**To do**
What lines of the data below hold the string "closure"? Copy each one.

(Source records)
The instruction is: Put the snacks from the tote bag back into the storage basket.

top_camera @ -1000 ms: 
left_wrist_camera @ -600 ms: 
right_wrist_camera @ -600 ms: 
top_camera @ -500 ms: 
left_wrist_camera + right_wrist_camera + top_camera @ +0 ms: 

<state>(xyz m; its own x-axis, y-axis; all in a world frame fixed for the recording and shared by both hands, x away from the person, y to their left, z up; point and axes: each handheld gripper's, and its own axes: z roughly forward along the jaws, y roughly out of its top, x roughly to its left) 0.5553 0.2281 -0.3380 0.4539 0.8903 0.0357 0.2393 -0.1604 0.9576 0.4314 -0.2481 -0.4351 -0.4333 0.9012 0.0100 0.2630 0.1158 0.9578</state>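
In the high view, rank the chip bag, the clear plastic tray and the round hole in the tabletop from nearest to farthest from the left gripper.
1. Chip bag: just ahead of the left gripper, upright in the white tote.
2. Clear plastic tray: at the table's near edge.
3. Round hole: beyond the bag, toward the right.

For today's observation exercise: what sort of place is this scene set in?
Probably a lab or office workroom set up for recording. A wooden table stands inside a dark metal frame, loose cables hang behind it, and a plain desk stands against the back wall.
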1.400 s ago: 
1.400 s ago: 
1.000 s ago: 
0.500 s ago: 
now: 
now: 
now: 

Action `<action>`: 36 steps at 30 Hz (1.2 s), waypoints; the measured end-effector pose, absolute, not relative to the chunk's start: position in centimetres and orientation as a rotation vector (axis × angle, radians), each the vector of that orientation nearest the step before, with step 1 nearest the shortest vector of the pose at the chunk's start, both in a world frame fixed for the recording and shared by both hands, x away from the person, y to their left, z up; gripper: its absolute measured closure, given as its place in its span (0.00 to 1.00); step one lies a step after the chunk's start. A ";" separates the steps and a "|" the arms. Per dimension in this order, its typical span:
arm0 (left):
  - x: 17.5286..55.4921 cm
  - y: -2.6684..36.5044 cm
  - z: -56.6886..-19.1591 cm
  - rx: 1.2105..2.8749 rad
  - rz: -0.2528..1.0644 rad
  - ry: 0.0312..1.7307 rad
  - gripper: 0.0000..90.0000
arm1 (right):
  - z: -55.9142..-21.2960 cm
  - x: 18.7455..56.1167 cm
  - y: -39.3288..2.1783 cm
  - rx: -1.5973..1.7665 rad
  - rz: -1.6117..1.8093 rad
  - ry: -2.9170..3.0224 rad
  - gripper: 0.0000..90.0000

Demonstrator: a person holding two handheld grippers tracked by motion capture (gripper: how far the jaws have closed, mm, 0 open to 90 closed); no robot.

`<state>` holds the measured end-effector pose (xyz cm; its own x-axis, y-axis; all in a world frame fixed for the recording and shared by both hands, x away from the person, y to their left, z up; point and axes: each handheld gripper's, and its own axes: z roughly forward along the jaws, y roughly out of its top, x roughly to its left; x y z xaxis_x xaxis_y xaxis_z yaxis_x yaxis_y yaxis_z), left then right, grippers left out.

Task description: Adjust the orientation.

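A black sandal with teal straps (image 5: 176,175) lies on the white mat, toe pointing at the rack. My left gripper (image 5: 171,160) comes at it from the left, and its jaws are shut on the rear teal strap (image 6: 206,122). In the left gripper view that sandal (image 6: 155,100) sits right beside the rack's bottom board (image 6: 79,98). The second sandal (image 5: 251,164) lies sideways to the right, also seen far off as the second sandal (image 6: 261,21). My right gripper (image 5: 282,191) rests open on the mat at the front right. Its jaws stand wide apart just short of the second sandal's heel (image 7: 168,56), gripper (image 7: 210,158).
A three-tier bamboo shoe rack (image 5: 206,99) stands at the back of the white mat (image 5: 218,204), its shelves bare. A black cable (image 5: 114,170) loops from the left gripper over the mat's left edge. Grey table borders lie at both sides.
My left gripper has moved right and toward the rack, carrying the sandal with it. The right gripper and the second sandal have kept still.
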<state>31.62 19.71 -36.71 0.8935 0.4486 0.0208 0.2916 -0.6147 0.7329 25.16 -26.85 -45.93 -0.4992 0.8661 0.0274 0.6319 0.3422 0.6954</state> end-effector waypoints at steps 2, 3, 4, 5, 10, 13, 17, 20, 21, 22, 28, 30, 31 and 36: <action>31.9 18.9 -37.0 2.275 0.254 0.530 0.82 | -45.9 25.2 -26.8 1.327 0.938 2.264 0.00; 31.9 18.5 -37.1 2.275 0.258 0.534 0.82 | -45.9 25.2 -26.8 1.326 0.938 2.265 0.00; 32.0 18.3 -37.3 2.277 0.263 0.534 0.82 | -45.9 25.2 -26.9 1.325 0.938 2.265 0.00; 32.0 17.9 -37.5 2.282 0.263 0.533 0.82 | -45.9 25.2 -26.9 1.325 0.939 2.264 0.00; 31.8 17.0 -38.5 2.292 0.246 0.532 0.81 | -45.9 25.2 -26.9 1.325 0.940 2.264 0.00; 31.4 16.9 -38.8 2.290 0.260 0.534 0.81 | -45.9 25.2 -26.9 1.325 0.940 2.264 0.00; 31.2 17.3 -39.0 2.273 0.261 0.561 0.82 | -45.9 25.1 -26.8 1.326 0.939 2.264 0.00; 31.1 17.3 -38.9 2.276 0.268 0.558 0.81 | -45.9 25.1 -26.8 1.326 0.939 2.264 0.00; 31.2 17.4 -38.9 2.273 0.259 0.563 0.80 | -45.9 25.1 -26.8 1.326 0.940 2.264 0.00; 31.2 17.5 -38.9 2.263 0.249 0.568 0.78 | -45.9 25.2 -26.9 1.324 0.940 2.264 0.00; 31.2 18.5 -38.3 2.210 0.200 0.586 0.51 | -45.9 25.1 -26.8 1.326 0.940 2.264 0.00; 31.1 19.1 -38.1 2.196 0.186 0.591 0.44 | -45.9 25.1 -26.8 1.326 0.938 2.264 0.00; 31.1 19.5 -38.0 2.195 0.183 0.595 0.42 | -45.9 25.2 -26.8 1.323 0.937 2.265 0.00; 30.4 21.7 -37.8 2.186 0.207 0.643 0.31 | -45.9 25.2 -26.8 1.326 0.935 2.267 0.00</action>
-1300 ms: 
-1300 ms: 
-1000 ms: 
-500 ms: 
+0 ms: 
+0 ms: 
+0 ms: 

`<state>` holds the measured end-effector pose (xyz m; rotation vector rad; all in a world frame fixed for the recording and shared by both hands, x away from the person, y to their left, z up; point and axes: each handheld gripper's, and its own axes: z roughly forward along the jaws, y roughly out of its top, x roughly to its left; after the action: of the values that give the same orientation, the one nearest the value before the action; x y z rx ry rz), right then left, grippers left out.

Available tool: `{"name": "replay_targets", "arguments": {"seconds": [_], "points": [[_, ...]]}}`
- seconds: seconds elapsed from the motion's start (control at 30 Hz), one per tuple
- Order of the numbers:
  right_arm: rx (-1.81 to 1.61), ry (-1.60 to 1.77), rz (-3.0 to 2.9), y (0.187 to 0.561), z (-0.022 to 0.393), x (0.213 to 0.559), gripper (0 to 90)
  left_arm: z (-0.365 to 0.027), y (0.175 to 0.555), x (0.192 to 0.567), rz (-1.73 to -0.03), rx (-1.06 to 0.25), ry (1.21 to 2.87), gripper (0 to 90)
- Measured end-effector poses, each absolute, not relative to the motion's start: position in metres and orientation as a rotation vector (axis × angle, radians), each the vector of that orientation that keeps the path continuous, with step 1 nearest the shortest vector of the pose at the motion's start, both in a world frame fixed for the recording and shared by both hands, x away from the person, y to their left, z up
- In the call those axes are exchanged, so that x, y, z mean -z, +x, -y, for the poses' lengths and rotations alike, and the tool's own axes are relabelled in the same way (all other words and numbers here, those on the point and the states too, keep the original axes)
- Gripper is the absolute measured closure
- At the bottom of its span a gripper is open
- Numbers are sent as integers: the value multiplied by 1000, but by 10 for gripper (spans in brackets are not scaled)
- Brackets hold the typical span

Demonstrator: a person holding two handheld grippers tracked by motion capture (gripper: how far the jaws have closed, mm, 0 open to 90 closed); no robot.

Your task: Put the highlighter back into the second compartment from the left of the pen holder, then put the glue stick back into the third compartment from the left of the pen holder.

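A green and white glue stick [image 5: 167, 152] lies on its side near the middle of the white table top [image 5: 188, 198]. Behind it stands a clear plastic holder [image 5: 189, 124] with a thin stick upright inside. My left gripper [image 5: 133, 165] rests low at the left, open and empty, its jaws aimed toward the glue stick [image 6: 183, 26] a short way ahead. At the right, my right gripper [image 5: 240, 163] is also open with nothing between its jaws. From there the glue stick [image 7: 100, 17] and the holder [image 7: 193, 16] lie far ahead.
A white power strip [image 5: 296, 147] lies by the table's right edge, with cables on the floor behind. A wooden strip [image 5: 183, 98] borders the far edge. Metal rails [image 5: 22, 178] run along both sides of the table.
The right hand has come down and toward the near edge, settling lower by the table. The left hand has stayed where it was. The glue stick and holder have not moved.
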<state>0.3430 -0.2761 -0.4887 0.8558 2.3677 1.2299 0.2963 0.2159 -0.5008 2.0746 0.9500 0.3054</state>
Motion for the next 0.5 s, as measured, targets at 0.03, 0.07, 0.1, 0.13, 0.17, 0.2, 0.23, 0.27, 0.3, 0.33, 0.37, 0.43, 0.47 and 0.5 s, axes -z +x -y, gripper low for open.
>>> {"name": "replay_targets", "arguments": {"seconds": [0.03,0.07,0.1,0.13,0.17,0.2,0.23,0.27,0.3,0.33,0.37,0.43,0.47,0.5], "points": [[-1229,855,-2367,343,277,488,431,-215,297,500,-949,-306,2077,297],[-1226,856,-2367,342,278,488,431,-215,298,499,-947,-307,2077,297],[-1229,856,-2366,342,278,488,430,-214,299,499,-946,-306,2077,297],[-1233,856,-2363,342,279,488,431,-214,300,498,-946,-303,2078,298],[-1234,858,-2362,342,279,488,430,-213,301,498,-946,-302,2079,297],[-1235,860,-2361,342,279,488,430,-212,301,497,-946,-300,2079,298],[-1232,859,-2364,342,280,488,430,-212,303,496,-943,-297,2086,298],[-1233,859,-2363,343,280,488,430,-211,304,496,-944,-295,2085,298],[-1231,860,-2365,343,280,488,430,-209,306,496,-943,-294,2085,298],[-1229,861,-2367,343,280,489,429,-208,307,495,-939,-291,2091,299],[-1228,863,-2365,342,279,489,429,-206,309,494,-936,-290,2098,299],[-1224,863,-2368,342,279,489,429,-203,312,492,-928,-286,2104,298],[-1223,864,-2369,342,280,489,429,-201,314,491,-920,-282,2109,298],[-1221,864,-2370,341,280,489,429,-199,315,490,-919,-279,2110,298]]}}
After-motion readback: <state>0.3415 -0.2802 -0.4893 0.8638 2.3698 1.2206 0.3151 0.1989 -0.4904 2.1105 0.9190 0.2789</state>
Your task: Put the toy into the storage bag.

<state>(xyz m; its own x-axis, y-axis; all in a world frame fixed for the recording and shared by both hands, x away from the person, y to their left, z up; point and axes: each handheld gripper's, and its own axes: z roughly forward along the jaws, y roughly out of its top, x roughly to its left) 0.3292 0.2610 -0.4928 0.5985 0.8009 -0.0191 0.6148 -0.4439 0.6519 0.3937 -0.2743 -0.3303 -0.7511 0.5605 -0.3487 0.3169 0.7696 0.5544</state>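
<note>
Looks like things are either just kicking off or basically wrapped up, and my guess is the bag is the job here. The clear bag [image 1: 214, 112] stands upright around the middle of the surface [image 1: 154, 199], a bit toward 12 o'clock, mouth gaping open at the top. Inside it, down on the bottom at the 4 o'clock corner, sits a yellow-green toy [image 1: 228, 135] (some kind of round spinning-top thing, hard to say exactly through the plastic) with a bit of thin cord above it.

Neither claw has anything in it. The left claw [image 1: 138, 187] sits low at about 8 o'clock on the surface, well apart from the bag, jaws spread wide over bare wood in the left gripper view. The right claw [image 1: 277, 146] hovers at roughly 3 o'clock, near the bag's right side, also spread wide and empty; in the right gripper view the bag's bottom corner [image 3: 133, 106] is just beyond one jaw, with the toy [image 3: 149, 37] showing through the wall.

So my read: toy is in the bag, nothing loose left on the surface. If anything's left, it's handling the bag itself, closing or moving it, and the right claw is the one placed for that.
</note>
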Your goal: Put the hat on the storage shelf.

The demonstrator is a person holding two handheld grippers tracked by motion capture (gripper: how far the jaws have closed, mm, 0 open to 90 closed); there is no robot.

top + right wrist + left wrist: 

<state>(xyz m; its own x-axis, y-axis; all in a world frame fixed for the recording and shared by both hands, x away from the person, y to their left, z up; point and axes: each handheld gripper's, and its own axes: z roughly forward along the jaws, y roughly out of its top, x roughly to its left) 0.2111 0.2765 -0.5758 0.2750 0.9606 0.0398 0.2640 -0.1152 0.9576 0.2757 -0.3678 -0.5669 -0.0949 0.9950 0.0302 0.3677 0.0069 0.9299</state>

**Task solution**
Action `<action>`: 36 steps at 30 Hz (1.2 s), waypoints; the measured end-effector pose, absolute, not relative to the chunk's start: position in centimetres and orientation as a rotation vector (axis × angle, radians), each the vector of that orientation nearest the step before, with step 1 nearest the shortest vector of the pose at the chunk's start, both in a world frame fixed for the recording and shared by both hands, x away from the person, y to their left, z up; gripper: its absolute measured closure, given as its place in its span (0.00 to 1.00); step one lies a step after the chunk's start. A ";" separates the steps and a "|" the arms. Per dimension in this order, its typical span:
- Gripper is the absolute measured closure

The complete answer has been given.